Elle est seule passagère dans le car Marseille – Bordeaux. Au premier rang à droite côté fenêtre, elle observe la route défiler et le vent contre les arbres, la mer, les Pyrénées. Le panorama est dégagé. Elle porte ses nouvelles lunettes de soleil corrigées à sa vue et voit la vie en jaune. Elle expire, sourit devant le souvenir. Elle ouvre le livre, reprend à trois reprises le deuxième paragraphe et à force de lecture, le chauffeur lui demande si elle est étudiante. Il porte un gilet rouge, ses cheveux gris sont partiellement teintés de blond et ses mains sont serrées sur le volant. "Il y a une prise électrique à côté de votre siège si vous souhaitez vous brancher." Une voiture débouche sur la droite et klaxonne. Il s'énerve. Il demande si elle peut lui écrire un commentaire favorable sur internet, ça l'aiderait beaucoup auprès de ses patrons. Elle accepte poliment. Silence. Elle aime beaucoup les aires de repos. Surtout quand elles sont vides. En avance, ils ne repartiront pas avant une demi-heure. On entend une sirène d'ambulance au loin, un train, une voiture qui démarre. Le chauffeur parti, elle se retrouve seule sur le parking. Elle enlève ses lunettes de soleil et inspire devant la vie devenue grise. Cette fois c'est sûr. Je l'ai perdue.

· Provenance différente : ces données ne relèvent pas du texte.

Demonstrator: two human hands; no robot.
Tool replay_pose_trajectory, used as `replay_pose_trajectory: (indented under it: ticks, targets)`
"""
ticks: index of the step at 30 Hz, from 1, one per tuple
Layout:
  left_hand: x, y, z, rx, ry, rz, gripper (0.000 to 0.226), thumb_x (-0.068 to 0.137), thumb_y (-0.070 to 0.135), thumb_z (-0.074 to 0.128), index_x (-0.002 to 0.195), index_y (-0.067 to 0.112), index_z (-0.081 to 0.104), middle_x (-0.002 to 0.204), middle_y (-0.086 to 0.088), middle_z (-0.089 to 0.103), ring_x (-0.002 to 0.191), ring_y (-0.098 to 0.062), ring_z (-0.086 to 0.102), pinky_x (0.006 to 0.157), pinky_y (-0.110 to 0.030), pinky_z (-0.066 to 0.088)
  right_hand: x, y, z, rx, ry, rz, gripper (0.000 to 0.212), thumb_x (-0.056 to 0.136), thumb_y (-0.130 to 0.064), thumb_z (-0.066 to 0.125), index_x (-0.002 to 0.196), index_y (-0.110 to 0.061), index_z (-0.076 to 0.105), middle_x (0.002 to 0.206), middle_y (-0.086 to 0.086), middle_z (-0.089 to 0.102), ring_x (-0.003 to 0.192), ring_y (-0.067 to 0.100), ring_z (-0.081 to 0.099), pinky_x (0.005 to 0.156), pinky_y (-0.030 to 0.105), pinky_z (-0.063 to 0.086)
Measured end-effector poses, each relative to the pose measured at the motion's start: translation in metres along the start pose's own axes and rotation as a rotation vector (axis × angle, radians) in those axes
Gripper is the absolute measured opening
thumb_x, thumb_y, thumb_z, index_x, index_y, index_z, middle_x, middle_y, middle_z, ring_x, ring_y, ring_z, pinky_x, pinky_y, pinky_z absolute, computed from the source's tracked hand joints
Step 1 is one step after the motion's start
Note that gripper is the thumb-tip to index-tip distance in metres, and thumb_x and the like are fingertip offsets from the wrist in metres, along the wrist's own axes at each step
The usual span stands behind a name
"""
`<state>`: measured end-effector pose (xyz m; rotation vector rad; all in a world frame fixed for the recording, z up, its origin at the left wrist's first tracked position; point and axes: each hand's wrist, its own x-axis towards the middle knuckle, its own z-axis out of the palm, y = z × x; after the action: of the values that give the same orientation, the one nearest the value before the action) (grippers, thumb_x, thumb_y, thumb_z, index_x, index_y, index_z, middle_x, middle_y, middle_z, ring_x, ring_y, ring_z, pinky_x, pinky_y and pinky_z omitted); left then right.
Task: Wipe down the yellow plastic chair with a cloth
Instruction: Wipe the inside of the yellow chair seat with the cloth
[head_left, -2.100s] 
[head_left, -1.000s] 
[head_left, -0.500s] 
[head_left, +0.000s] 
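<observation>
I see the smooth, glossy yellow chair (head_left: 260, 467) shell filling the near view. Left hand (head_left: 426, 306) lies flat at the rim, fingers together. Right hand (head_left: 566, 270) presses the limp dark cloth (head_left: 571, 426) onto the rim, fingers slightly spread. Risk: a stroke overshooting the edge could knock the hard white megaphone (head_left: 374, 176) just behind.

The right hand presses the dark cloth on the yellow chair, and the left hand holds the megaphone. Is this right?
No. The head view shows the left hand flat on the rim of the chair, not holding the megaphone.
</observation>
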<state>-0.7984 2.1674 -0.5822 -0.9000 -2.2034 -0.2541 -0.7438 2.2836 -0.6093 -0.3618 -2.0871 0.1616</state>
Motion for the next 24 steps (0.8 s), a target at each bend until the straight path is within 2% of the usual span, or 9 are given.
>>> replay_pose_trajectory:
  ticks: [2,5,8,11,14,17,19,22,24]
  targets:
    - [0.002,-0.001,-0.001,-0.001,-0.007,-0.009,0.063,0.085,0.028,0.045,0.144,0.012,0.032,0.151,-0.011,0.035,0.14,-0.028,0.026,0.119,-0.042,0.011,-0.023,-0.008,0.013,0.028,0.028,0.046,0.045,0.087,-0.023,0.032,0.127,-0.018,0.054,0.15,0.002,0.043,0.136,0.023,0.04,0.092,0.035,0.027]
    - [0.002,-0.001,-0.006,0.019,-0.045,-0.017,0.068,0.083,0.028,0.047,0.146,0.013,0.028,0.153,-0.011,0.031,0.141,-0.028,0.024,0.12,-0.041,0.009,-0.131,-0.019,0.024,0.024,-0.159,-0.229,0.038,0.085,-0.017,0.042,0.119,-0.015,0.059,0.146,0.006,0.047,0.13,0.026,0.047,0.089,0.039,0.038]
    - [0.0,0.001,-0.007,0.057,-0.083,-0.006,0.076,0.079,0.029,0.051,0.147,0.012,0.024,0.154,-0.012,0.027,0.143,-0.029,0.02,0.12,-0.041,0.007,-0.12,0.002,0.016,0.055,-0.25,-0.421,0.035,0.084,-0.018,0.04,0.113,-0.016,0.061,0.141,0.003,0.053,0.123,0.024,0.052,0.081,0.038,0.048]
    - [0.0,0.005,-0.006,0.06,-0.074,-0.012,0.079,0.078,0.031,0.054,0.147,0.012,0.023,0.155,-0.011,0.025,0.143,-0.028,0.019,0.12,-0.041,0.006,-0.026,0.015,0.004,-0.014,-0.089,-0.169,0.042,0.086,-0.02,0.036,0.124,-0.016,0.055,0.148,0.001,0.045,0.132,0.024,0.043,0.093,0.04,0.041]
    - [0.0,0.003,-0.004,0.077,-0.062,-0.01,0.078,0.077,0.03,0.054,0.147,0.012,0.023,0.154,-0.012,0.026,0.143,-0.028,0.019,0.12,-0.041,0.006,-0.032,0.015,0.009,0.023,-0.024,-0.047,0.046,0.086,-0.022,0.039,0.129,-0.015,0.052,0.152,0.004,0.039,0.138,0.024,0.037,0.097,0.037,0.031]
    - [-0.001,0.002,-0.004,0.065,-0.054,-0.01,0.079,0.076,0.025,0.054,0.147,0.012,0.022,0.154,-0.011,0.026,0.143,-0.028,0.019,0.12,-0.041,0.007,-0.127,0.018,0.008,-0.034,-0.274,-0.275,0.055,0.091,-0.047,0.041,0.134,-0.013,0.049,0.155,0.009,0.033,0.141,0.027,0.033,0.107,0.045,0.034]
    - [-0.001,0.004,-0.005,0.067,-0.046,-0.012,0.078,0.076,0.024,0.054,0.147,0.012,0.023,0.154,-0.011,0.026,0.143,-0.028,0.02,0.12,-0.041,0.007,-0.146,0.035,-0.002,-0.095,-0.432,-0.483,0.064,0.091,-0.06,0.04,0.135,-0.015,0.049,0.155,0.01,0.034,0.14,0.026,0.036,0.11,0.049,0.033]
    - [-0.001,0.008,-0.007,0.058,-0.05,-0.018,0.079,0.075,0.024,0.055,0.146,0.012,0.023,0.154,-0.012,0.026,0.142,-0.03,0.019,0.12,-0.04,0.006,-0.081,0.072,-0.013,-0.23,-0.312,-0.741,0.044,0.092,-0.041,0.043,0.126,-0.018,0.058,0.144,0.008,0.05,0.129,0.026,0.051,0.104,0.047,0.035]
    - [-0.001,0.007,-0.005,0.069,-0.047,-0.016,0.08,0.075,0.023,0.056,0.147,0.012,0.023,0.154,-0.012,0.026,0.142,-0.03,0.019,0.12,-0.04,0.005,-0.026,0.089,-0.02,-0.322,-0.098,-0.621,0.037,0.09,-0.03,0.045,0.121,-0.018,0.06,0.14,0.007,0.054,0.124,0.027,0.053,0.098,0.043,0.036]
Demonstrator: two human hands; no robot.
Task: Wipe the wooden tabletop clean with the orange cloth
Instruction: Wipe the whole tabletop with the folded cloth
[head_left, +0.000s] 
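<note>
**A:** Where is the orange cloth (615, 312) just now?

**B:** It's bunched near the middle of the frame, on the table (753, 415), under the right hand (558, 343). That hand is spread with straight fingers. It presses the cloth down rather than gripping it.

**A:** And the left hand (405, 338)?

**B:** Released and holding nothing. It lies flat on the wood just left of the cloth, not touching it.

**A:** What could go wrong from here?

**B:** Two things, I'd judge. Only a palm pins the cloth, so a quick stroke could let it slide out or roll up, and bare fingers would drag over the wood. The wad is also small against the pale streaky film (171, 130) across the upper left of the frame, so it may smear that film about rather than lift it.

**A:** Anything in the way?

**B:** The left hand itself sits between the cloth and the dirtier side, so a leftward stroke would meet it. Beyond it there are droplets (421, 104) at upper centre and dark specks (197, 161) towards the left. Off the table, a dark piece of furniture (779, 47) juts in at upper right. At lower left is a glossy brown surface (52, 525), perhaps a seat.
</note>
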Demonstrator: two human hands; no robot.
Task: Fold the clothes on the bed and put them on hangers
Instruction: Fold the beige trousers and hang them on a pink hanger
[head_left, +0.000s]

Quand pourtant il n'y a pas de règle.
Il porte deux sacs plastiques remplis de bouteilles d'alcool. Il boîte. Se dirige vers moi. Coiffé d'un chapeau gris élimé, il tourne la tête et me regarde. Nous sommes maintenant assis côte à côte sur un banc de la gare et je réfléchis à la manière dont je vais le décrire. C'est un homme assez grand, la soixantaine, ivre. Il a le visage fatigué et triste et rumine en m'observant taper sur le clavier de mon ordinateur. Se rend-t-il compte que j'écris en ce moment même sur lui ? Il hausse les épaules et dit, Un jour j'apprendrai. Il croise et décroise les jambes. Gigote un peu. Il est vingt-deux heures trois et j'attends mon amie qui se trouve dans le train en retard de dix minutes. L'homme pleure. Il évoque sa femme morte il y a trois ans. Elle buvait, elle buvait trop et moi j'buvais pas encore. Renifle. Se retourne. Maintenant j'bois. Rit en secouant ses sacs afin d'entrechoquer les bouteilles. Je lui souris compatissante quand j'entends le train arriver en gare. Vite finir la phrase. Ranger l'ordinateur dans le sac noir. Je la vois déjà entrer dans le hall.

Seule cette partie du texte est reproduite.